Goal of the exercise:
Copy all of the data below exactly as it is given.

Input data:
=== Section Start ===
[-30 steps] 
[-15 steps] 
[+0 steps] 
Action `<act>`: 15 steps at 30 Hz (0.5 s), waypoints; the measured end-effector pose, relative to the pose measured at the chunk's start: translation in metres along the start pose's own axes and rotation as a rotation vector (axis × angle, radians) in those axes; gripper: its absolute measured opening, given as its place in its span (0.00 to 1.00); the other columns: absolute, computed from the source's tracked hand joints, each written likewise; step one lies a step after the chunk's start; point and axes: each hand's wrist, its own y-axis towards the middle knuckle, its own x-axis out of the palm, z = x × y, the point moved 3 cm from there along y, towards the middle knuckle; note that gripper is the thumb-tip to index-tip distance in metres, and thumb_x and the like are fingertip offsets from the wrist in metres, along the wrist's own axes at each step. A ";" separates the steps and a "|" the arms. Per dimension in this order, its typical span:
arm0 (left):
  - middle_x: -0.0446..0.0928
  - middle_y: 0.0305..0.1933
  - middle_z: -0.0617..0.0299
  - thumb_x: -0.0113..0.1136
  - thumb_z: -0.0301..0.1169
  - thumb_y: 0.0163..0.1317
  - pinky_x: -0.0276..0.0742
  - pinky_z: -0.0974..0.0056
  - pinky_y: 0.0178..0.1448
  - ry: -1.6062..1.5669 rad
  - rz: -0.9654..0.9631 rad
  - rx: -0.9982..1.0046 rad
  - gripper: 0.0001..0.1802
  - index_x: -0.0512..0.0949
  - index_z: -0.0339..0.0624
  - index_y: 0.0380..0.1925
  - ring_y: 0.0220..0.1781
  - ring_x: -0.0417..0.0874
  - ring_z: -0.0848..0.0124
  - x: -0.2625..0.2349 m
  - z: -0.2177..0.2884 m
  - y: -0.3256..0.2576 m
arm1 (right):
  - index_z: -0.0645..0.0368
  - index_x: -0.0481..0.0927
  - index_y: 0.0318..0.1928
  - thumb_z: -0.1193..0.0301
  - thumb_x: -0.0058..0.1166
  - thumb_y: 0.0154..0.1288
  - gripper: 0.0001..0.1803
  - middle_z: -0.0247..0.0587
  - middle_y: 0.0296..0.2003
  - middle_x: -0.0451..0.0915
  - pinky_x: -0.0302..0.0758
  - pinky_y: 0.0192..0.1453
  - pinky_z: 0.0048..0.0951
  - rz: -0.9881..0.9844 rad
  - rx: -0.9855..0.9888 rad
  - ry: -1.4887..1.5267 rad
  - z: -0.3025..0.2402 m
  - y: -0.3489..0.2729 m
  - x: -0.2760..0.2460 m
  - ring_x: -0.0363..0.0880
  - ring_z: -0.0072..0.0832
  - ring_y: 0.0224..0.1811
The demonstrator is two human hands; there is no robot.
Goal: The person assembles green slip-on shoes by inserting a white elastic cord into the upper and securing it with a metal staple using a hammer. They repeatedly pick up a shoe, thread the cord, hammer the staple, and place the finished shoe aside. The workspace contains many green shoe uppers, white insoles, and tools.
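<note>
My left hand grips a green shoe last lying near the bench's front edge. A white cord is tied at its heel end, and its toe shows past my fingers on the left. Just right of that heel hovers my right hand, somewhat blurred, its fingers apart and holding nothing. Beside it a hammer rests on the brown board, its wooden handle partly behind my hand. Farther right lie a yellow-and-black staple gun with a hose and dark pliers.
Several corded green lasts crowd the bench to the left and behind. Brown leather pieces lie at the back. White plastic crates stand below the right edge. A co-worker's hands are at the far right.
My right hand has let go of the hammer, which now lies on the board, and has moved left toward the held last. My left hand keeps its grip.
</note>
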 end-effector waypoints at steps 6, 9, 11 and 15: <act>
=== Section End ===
Expected answer:
[-30 steps] 
[-15 steps] 
[+0 steps] 
Action `<act>`: 15 steps at 30 Hz (0.5 s), waypoints; the measured end-effector pose, relative to the pose measured at the chunk's start: translation in metres along the start pose's own axes and rotation as a rotation vector (axis × angle, radians) in those axes; gripper: its absolute measured opening, given as its place in its span (0.00 to 1.00); the other columns: absolute, computed from the source's tracked hand joints, each written likewise; step one lies a step after the chunk's start; point and axes: each hand's wrist, its own y-axis towards the middle knuckle, its own x-axis out of the palm, z = x × y, the point moved 3 cm from there along y, towards the middle knuckle; note that gripper is the thumb-tip to index-tip distance in metres, and thumb_x and the like are fingertip offsets from the wrist in metres, along the wrist's own axes at each step. A ";" separates the steps and a "|" the arms. Per dimension in this order, its typical span:
arm0 (left):
  - middle_x: -0.0446..0.0928
  - middle_y: 0.0305..0.1933
  - middle_z: -0.0617..0.0299
  - thumb_x: -0.0113..0.1136
  - thumb_z: -0.0301..0.1169
  - thumb_y: 0.0163..0.1317
  - pinky_x: -0.0276..0.0742
  - pinky_z: -0.0974..0.0056
  - pinky_y: 0.0178..0.1448
  - ry: -1.6062..1.5669 rad
  - rz: -0.9654..0.9631 rad
  - rx: -0.9982..1.0046 rad
  - gripper: 0.0001..0.1802
  - index_x: -0.0512..0.0949
  - index_z: -0.0339..0.0624
  - index_y: 0.0380..0.1925
  - ring_y: 0.0220..0.1781
  - ring_x: -0.0417..0.0874
  - ring_z: -0.0848..0.0124
  - x: -0.2625..0.2349 m
  - z: -0.2177..0.2884 m
  - y: -0.3256..0.2576 m
arm1 (right):
  - index_z: -0.0645..0.0368
  - index_x: -0.0481..0.0927
  - index_y: 0.0318..0.1928
  - thumb_z: -0.1193..0.0301
  - thumb_x: -0.0058..0.1166
  - thumb_y: 0.0154..0.1288
  - gripper: 0.0001..0.1803
  - middle_z: -0.0247..0.0587
  - middle_y: 0.0296..0.2003
  - middle_x: -0.0451..0.0915
  - pinky_x: -0.0302..0.0758
  - pinky_y: 0.0192..0.1453
  - pinky_z: 0.0048..0.0951
  - rz: -0.9881..0.9844 rad
  - rx: -0.9855..0.9888 rad
  - ry: -1.4887..1.5267 rad
  - z: -0.3025..0.2402 m
  - y: -0.3489..0.2729 m
  - x: -0.2760..0.2460 m
  - ring_x: -0.0363..0.0880
  - ring_z: -0.0072..0.0832
  - ring_y: 0.0224..0.1811
The demonstrator is two human hands; there is no robot.
Goal: The person assembles green slip-on shoes by inserting a white elastic cord into the upper and securing it with a metal staple using a hammer. They repeatedly pick up a shoe, thread the cord, hammer the staple, and place the finished shoe aside. The workspace contains many green shoe uppers, white insoles, and tools.
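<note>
My left hand grips a green shoe last lying near the bench's front edge. A white cord is tied at its heel end, and its toe shows past my fingers on the left. Just right of that heel hovers my right hand, somewhat blurred, its fingers apart and holding nothing. Beside it a hammer rests on the brown board, its wooden handle partly behind my hand. Farther right lie a yellow-and-black staple gun with a hose and dark pliers.
Several corded green lasts crowd the bench to the left and behind. Brown leather pieces lie at the back. White plastic crates stand below the right edge. A co-worker's hands are at the far right.
My right hand has let go of the hammer, which now lies on the board, and has moved left toward the held last. My left hand keeps its grip.
</note>
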 end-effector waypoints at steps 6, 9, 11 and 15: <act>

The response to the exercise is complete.